# Start


Quick solution for tensorflow module not found


In [None]:
!pip install tensorflow

In [None]:
import os
import shutil

import kagglehub
import matplotlib.pyplot as plt
import numpy as np
import pandas as pd
import seaborn as sns
from PIL import Image

## Import data


In [None]:
def import_raw_data():
    # Load dataset
    path = kagglehub.dataset_download(handle="ruchi798/periocular-detection")
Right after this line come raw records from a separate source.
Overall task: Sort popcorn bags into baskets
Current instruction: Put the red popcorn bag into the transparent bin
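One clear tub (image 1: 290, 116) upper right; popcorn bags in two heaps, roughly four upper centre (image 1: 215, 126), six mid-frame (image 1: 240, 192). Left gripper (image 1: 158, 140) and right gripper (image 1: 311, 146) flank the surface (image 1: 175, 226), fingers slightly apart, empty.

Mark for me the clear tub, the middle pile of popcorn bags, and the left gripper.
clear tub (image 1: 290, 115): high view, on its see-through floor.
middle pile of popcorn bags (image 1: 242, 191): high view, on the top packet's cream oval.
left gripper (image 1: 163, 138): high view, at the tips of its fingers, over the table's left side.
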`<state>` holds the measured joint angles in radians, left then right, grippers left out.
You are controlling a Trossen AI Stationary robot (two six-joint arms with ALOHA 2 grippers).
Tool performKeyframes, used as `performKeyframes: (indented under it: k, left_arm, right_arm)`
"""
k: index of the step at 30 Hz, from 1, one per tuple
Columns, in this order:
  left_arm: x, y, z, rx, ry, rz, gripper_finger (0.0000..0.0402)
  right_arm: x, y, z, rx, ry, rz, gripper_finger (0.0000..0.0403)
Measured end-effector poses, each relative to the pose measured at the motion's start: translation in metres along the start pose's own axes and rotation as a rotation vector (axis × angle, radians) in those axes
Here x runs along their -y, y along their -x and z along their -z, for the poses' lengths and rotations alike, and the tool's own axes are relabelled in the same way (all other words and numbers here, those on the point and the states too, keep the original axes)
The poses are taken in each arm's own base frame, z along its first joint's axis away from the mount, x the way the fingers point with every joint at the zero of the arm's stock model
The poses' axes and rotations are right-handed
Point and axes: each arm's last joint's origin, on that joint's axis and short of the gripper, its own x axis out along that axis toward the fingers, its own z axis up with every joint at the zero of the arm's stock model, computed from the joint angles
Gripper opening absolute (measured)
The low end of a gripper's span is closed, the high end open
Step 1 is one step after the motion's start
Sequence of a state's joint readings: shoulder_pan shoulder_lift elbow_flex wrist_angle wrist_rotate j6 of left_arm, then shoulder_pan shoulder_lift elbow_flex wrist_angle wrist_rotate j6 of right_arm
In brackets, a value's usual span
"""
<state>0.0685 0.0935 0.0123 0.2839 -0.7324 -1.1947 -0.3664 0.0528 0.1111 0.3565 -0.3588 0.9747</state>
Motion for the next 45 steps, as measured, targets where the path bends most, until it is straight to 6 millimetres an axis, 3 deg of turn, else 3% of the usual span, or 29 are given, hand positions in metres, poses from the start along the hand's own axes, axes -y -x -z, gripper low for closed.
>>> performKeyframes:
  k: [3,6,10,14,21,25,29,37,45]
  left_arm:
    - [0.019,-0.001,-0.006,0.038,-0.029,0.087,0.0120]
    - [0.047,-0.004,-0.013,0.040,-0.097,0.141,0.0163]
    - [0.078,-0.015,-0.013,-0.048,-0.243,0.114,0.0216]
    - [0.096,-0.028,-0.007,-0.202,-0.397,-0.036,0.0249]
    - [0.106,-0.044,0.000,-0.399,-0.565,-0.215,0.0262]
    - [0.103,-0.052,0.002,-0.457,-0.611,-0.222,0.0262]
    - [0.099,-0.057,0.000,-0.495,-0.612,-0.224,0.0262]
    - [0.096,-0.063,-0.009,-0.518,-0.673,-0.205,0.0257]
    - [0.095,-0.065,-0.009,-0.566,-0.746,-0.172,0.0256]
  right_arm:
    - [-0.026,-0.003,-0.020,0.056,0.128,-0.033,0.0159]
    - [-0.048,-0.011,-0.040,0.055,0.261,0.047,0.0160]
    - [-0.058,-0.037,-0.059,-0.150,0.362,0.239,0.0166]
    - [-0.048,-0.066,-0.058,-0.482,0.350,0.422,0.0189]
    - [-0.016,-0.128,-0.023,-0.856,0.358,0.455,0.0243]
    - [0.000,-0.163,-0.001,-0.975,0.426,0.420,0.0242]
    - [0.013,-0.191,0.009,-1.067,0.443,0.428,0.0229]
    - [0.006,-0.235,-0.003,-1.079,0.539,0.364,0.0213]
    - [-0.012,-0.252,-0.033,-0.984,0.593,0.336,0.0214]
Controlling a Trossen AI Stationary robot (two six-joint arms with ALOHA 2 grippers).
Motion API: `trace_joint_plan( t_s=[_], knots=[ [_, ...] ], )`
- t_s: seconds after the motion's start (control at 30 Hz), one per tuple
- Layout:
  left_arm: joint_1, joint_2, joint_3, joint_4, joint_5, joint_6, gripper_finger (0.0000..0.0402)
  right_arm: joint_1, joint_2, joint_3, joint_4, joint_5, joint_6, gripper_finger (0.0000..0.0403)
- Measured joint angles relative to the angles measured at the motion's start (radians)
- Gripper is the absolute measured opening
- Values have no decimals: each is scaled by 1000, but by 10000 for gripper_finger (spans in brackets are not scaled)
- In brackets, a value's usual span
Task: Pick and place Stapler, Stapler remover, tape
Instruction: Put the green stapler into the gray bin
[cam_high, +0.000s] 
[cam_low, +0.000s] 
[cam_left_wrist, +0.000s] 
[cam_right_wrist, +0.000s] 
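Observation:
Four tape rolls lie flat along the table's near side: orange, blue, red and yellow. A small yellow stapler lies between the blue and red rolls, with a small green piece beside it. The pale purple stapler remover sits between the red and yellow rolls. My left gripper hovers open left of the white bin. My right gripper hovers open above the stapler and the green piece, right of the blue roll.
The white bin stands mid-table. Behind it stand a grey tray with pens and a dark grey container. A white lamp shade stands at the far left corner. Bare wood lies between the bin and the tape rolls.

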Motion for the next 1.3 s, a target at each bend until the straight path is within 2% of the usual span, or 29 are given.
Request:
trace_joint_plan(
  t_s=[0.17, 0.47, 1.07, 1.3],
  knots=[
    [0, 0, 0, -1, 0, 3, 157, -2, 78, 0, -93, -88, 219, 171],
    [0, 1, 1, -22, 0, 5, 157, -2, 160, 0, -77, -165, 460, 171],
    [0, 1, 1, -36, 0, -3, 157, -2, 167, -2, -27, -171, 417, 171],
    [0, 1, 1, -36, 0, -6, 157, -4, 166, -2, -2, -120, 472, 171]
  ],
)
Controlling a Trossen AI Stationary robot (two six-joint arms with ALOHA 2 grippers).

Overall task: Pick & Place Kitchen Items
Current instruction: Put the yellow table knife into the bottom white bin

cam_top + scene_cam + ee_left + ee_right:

    # Define path to files
    bbox_file = os.path.join(path, "Periocular  - bbox.csv")
    landmarks_file = os.path.join(path, "Periocular  - landmarks.csv")
    dataset_dir = os.path.join(path, "Dataset")
    images_dir = os.path.join(dataset_dir, "Dataset")

    # Load data
    bbox_df = pd.read_csv(bbox_file)
    landmarks_df = pd.read_csv(landmarks_file)

    all_files = os.listdir(images_dir)
    with_mask = sorted([file for file in all_files if "with-mask" in file])
    without_mask = sorted([file for file in all_files if "with-mask" not in file])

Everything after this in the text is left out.